Should be the next result:
Candidates:
|-----|----|-----|-----|-----|-----|----|
| ID | c1 | c2 | c3 | c4 | c5 | nn |
|-----|----|-----|-----|-----|-----|----|
| 00 | 03 | 08 | 02 | 01 | 06 | 03 |
|-----|----|-----|-----|-----|-----|----|
| 01 | 05 | 04 | 03 | 02 | 01 | 05 |
|-----|----|-----|-----|-----|-----|----|
| 02 | 06 | 07 | 08 | 09 | 10 | 00 |
|-----|----|-----|-----|-----|-----|----|
| 03 | 08 | 06 | 09 | 02 | 07 | 01 |
|-----|----|-----|-----|-----|-----|----|
The result for nn is:
0 - no matches
1,2,3,4,5 - numbers of matches
How can I achieve that?
回答1:
The objective is to establish a maximal partial matching between the master row and each row of the client table without regard to the respective column identities.

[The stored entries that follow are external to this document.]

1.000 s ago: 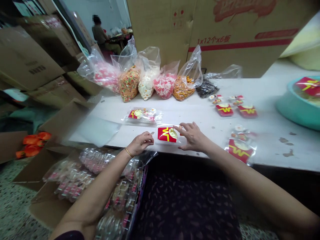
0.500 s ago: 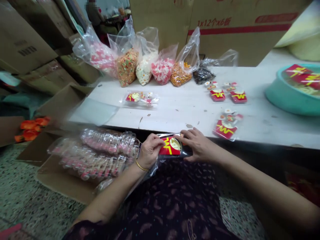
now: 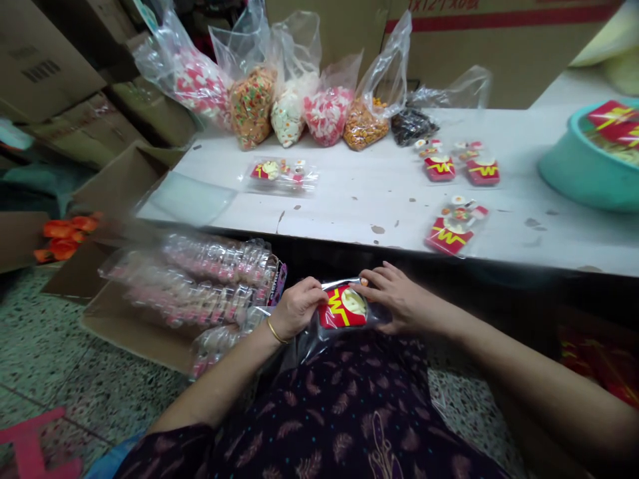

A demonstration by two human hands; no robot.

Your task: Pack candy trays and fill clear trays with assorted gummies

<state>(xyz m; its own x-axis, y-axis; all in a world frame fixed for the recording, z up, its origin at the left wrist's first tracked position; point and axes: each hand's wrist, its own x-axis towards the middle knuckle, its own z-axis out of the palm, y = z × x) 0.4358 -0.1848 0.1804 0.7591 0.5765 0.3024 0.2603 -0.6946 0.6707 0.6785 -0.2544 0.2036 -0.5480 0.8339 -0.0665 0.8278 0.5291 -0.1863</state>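
Observation:
A clear plastic bag (image 3: 310, 340) is between my hands, just below the table's front edge. Inside it lies a red toy fries carton (image 3: 332, 307) with a yellow zigzag mark and pale fries. My left hand (image 3: 298, 306), with a gold bangle at the wrist, pinches the bag's left side. My right hand (image 3: 402, 298) is closed around its right end, and a small orange-and-white piece shows by its fingertips. Other bagged sets lie on the table: one filled packet (image 3: 282, 174) at left, a set (image 3: 449, 233) nearest my right arm, and two more behind it.
Bags of small colourful pieces (image 3: 252, 110) line the back of the white table (image 3: 329, 216). A turquoise basin (image 3: 574, 169) stands at right, and flat clear bags (image 3: 192, 198) lie at left. Below, a cardboard box (image 3: 130, 336) holds rows of filled packets.
The view has tilted downward, so the table sits higher in it. Both hands still hold the bag, with the fries carton inside; their grip looks nearly the same.

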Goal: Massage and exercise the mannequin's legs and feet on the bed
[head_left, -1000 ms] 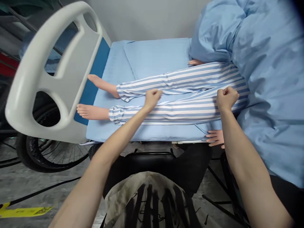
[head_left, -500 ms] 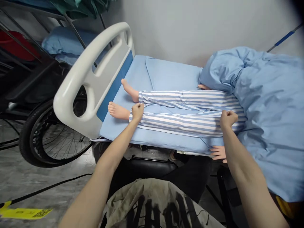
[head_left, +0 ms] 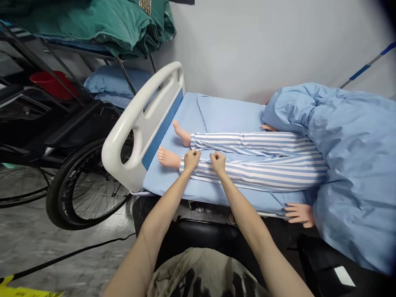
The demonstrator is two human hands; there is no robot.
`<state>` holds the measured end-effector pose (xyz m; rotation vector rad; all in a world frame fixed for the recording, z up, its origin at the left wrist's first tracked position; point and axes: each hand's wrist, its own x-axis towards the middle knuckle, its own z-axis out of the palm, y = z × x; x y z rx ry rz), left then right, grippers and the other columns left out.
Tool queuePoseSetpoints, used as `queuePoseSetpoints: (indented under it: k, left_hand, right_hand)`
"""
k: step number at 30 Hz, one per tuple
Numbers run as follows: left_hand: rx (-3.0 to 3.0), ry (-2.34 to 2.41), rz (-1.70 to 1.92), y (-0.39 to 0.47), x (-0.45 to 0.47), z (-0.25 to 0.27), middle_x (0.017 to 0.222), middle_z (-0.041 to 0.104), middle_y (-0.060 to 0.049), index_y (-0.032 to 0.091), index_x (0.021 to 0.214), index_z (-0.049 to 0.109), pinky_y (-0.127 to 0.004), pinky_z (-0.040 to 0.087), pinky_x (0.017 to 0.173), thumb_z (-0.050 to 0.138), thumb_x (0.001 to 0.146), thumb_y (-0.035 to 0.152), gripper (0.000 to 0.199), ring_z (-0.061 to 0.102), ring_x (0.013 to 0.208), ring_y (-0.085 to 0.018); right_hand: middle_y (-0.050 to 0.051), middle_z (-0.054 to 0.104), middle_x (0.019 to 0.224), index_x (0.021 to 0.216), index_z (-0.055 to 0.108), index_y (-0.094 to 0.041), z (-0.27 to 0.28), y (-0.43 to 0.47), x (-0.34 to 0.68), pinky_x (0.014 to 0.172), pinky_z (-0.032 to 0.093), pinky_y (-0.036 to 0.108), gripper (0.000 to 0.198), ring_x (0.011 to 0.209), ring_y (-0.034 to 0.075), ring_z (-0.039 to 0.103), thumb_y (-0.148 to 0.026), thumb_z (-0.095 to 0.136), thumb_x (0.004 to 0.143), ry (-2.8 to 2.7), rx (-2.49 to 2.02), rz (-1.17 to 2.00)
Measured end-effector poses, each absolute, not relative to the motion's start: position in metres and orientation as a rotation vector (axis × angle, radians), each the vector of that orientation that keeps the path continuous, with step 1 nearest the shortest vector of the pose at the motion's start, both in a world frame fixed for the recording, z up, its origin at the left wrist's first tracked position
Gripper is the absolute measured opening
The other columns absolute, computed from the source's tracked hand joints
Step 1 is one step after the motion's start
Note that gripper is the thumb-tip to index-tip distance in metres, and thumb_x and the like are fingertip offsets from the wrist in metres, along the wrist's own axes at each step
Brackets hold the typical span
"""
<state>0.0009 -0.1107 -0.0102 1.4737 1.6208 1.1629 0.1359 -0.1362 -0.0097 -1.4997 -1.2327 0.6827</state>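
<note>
A manikin lies on a bed in blue-and-white striped trousers (head_left: 272,173), its bare near foot (head_left: 168,158) and far foot (head_left: 182,133) pointing left. My left hand (head_left: 192,160) is closed in a fist over the near trouser leg, just above the ankle. A short gap to its right, my right hand (head_left: 218,162) is also a fist, over the shin of that same leg. Nothing shows in either fist. Whether the knuckles press on the cloth or hover just above it, I cannot tell. A blue quilt (head_left: 352,165) hides the manikin's upper body.
The bed's white footboard (head_left: 142,119) rises on the left, with a wheelchair wheel (head_left: 89,185) beyond it. One manikin hand (head_left: 299,214) lies at the near mattress edge. A rack holds green bedding (head_left: 123,29); a red basin (head_left: 54,84) is below.
My right hand has moved left from the manikin's thigh to the shin, close to my left hand. Both hands stay closed. The view has shifted, showing more of the rack.
</note>
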Motion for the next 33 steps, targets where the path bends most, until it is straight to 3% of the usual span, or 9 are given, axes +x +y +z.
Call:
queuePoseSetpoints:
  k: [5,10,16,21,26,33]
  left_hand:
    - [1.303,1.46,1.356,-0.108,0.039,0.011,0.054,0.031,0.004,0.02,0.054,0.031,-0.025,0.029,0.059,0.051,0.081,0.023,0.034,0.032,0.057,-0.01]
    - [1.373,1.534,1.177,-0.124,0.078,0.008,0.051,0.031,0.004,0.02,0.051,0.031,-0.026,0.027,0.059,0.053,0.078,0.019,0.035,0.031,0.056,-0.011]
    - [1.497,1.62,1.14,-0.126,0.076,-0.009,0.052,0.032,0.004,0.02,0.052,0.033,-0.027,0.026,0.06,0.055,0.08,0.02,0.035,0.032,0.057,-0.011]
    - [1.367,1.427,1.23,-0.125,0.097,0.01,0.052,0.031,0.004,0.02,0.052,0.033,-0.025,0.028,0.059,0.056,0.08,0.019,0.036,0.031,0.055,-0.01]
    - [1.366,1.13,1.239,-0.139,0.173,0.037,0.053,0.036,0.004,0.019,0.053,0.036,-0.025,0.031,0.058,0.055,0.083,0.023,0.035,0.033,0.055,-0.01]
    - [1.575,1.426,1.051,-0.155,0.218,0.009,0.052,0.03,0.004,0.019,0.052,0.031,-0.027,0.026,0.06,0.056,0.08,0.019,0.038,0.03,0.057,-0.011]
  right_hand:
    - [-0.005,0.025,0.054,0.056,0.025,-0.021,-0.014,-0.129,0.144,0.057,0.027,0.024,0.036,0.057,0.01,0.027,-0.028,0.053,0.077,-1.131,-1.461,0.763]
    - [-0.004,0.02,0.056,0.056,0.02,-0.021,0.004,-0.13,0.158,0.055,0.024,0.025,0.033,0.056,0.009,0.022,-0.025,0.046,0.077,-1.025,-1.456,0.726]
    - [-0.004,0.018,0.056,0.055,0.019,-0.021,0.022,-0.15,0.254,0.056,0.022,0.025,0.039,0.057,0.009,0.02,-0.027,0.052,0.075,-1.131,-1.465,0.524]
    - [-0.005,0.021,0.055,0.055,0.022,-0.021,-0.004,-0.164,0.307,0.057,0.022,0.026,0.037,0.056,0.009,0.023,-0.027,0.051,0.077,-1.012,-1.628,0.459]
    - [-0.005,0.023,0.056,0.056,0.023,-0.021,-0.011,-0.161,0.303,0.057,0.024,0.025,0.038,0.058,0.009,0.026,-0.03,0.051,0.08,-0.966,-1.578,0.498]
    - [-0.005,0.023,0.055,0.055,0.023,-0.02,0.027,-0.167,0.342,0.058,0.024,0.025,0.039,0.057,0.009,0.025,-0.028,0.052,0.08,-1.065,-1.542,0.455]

The idea is to abstract away from the column ids by representing the column contents in another way. As you indicated that the value domain is {1, ..., 10}
, one may choose the first 10 prime numbers {p_1, ...,p_10} = { 2, 3, 5, 7, 11, 13, 17, 19, 23, 29 }
, mapping i
to p_i
. The comparisons will be based on the product of the mapped column values. This approach exploits the uniqueness of prime factorization, ie. every positive integer factorizes into a unique multi-set of prime numbers.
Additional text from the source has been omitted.